How does this apply to this crazy time of year, between the end of Thanksgiving break and the beginning of winter break (only 3 weeks away!!)? Well, let’s be honest and lay out some of the thoughts we may all be having today:
- How can this break have gone so fast?
- I need a vacation to recover from all this cooking/eating/shopping…
- All these holidays related movies/commercials/songs make me nostalgic and impatient
- How many teaching days left already?
- Could it snow tomorrow so I can finish my lesson plans I started writing today…
I went through these 5 thoughts in the last few days whereas you know, if you read this blog or work with me, how passionate I am about my job. I wouldn’t do anything else in the world, but it is simply human nature to have these thoughts after a short break and right before a longer one.

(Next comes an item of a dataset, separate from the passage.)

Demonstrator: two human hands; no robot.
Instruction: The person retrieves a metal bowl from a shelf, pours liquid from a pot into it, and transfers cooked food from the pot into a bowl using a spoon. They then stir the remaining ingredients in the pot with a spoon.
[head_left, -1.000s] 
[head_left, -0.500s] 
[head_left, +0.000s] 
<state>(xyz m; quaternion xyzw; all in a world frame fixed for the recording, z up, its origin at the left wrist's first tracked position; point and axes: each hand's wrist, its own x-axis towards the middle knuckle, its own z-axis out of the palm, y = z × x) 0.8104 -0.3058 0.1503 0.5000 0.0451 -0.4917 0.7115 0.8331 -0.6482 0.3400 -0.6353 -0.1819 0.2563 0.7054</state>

Now think about our elementary or middle school students coming back tomorrow. Could you imagine them with the same thoughts magnified by the childhood lens? Knowing this, how can you best prepare for the three weeks ahead? Here are 3 precious tips that have never failed to help me in the last 15 years:
1. Set some concrete goals for you and your students, achievable in the next 3 weeks
The risk during this time of year is that you and your students might delay any major improvement for the beginning of 2014. You are too tired, they are exhausted, let’s cruise through. That is the recipe for a long and unproductive stretch of classes. Instead greet your students right away tomorrow with energy and help them set some short term goals to finish 2013 strong. Here is a 20 minute presentation I created for our students tomorrow. It is meant to be energizing and funny. Of course, feel free to steal some ideas!
Make sure goals are both ambitious and manageable and inform your students that you will help them stay true to their words. It could be improving on a concept that was hard before the break, getting extra credit assignments done or challenging themselves to try a “spicy” activity online or in class every day. Do not be afraid to have them post these goals on a “Finish Strong” bulletin board in the class. Share also with the class what your personal goals are and ask them to hold you accountable for reaching them!
2. Take nothing for granted, be ready to celebrate small progress every day
Once you have laid out this foundation, be ready to notice, acknowledge and celebrate progress toward their goals right away. The dynamic of a class can at times mirror the one of an old couple. As soon as you take for granted great things students do every day, you stop noticing them and you launch a negative spiral focused solely on their shortcomings. This is true at any time of the school year but it is even more vital in the next 3 weeks: Multiply opportunities and ways to celebrate student improvement. If you were making 5 positive phone calls a week before, shoot for 5 a day right now. Your kids and parents will notice and it will help them and you cross the finish line happier and stronger.
3. Embrace the moment rather than trying to fight it
We have all been this teacher one day who pledged nothing remotely close to candy or a costume should be seen on Halloween day. How did this turn out for us? Instead, embrace the moment with your students. They are feeling excited because it is a time of year they love. There is nothing wrong about this. What elements of this spirit can you infuse in your activity? They are impatient for a break during which playing will be the main focus for two weeks. It would be a great time then to bring more games into play during your class! Enjoy the moment and have them learn through!
These 3 tips have always helped me and my students re-focus and finish the school year strong. I would love to hear what your tips are to do more than survive this crazy season of teaching.